Scott SA, Spencer CT, O'Reilly MC, Brown KA, Lavieri RR, Cho CH, Jung DI, Larock RC, Brown HA, Lindsley CW - ACS Chem. Biol. (2014)

Bottom Line: In order to better understand the biology and therapeutic potential of these less explored PLD enzymes, small molecule tools are required.Selective estrogen receptor modulators (SERMs) have been previously shown to inhibit mammalian PLD (PLD1 and PLD2).This finding represents an important first step toward the development of small molecules possessing universal inhibition of divergent PLD enzymes to advance the field.
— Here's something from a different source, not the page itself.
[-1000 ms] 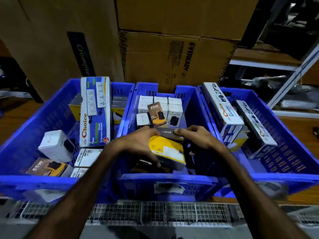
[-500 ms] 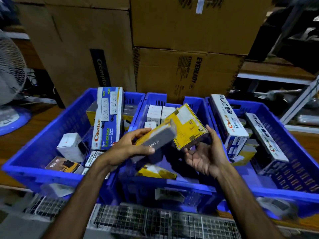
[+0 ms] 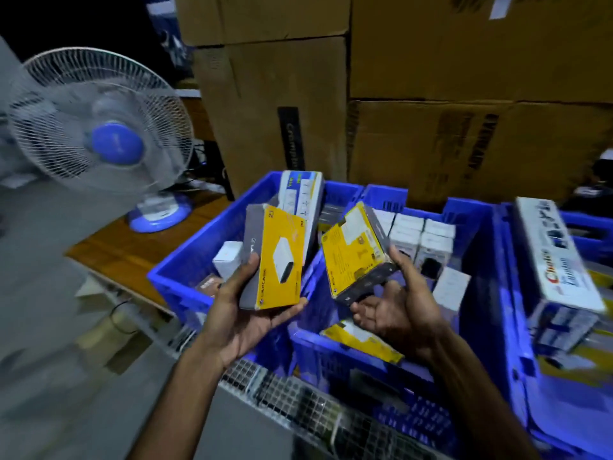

View Article: PubMed Central - PubMed

Affiliation: Department of Pharmacology, ‡Department of Chemistry, §Department of Biochemistry, ∥Vanderbilt Institute of Chemical Biology, Vanderbilt University , Nashville, Tennessee 37232, United States.

ABSTRACT
Phospholipase D (PLD) hydrolyses cellular lipids to produce the important lipid second messenger phosphatidic acid. A PLD enzyme expressed by Pseudomonas aeruginosa (PldA) has been shown to be important in bacterial infection, and NAPE-PLD has emerged as being key in the synthesis of endocannabinoids. In order to better understand the biology and therapeutic potential of these less explored PLD enzymes, small molecule tools are required. Selective estrogen receptor modulators (SERMs) have been previously shown to inhibit mammalian PLD (PLD1 and PLD2). By targeted screening of a library of SERM analogues, additional parallel synthesis, and evaluation in multiple PLD assays, we discovered a novel desketoraloxifene-based scaffold that inhibited not only the two mammalian PLDs but also structurally divergent PldA and NAPE-PLD. This finding represents an important first step toward the development of small molecules possessing universal inhibition of divergent PLD enzymes to advance the field.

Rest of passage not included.